Data from an annual telephone survey representative of NYC adults were used to compare 2005 and 2009 estimates of HIV testing prevalence among residents of the Bronx and to identify correlates of testing. The team used NYC HIV surveillance data to evaluate changes in the percentage of persons who concurrently received a diagnosis of HIV infection and AIDS, an indicator of delayed diagnosis of HIV infection.

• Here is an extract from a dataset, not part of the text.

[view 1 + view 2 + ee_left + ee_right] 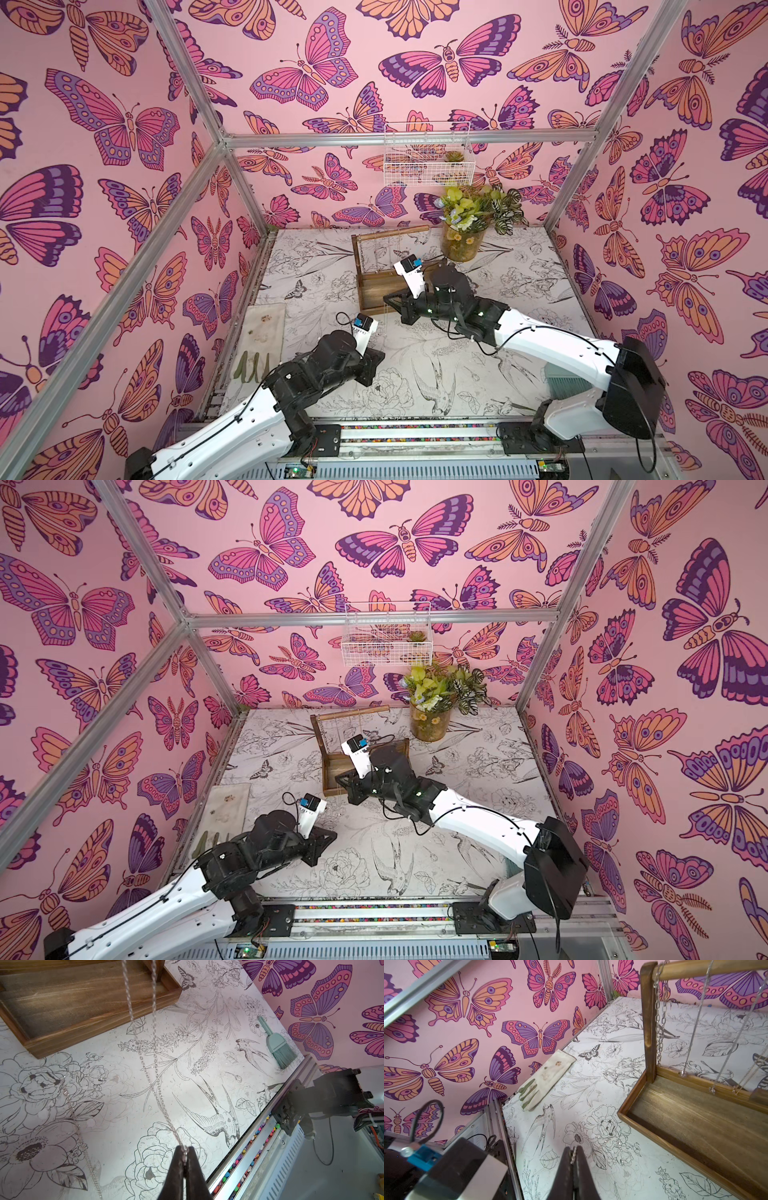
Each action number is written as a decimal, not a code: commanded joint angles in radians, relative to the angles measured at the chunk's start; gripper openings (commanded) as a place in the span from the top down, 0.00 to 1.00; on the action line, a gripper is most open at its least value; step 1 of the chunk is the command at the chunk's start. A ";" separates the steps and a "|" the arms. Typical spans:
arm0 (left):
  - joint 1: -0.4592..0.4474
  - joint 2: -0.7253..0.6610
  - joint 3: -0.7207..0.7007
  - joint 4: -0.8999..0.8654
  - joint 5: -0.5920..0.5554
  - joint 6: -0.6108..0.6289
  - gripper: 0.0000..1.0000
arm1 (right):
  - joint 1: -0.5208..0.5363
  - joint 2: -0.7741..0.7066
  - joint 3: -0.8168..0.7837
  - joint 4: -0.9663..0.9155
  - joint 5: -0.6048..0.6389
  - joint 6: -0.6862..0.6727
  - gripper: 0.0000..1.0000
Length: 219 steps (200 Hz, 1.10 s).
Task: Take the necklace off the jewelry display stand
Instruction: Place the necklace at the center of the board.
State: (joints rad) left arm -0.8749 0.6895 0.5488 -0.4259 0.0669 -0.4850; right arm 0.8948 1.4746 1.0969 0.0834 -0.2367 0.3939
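Above the floral table (519, 332), the necklace (168, 1115) is pinched by left end effector (184, 1150) and right end effector (573, 1150) alike; overstretched, it could be snapped.

**Left wrist view: chain pinched in the closed jaws, off the stand's corner**

The left gripper (185, 1150) has its two dark fingers pressed together on the necklace (166, 1118), a fine silver chain. From the grip, two strands run up out of frame, spreading apart as they cross the wooden tray base of the jewelry display stand (83, 1014). The tray looks bare inside. A second thin run of chain (73, 1106) shows over the flower print; hanging or lying, cannot tell. The table (116, 1076) carries a black line print of flowers and birds. A teal brush (277, 1047) lies near its edge, beside a metal rail (252, 1142) lined with coloured beads. A black arm mount (324, 1097) sits on the rail below the pink butterfly wall (311, 1001).
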 commanded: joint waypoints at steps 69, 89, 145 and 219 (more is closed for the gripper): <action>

Relative increases of 14 percent and 32 percent were found in the proportion of Bronx adults who had ever tested for HIV and who had been tested in the past year, respectively (p<0.001), between 2005 and 2009. The largest increases were noted among those ages 24-44, men, non-Hispanic blacks and Hispanics, persons with low income or education, non-heterosexual identity, a personal doctor/provider or health insurance. Factors found to be independently associated with testing recently included black or other race, Hispanic ethnicity, and bisexual identity.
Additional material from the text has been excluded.